• _YOUR OBJECTIVE_
Please restate verbatim the lines that open the listing below, ending with the line in which "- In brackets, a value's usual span" occurs.

• _PROVIDED MATERIAL_
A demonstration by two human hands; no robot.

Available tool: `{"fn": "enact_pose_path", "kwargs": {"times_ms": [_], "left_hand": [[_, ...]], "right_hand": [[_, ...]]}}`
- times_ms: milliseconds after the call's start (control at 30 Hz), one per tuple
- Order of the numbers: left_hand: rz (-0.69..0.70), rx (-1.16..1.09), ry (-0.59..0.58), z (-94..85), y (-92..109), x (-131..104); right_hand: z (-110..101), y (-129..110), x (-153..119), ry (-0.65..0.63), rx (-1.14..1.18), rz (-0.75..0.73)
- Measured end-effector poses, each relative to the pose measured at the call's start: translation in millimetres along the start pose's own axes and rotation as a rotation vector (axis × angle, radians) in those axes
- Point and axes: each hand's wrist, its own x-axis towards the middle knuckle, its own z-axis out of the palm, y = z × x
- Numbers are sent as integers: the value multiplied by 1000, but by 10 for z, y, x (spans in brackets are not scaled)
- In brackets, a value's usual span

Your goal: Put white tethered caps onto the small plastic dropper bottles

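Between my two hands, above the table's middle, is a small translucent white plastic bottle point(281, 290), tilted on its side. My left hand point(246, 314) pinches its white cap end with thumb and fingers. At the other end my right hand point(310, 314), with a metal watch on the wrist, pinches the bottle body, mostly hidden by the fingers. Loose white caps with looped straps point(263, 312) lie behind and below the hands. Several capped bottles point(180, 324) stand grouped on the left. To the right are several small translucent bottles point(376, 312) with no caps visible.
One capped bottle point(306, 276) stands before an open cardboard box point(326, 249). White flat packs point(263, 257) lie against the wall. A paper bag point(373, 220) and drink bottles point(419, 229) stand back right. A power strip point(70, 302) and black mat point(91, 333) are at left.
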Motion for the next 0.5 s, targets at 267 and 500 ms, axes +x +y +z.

• _WRITTEN SOLUTION_
A demonstration by two human hands; no robot.

Available tool: `{"fn": "enact_pose_path", "kwargs": {"times_ms": [_], "left_hand": [[_, ...]], "right_hand": [[_, ...]]}}`
- times_ms: milliseconds after the call's start (control at 30 Hz), one per tuple
- Order of the numbers: left_hand: rz (-0.69..0.70), rx (-1.16..1.09), ry (-0.59..0.58), z (-94..85), y (-92..109), x (-131..104); right_hand: z (-110..101), y (-129..110), x (-153..119), ry (-0.65..0.63), rx (-1.14..1.18), rz (-0.75..0.73)
- Measured end-effector poses, each relative to the pose measured at the call's start: translation in millimetres along the start pose's own axes and rotation as a rotation vector (axis × angle, radians) in those axes
- Point and axes: each hand's wrist, its own x-axis towards the middle knuckle, its own z-axis out of the palm, y = z × x
- Numbers are sent as integers: the value multiplied by 1000, but by 10 for z, y, x (spans in brackets are not scaled)
- In brackets, a value's usual span

There is nothing more to add to the answer.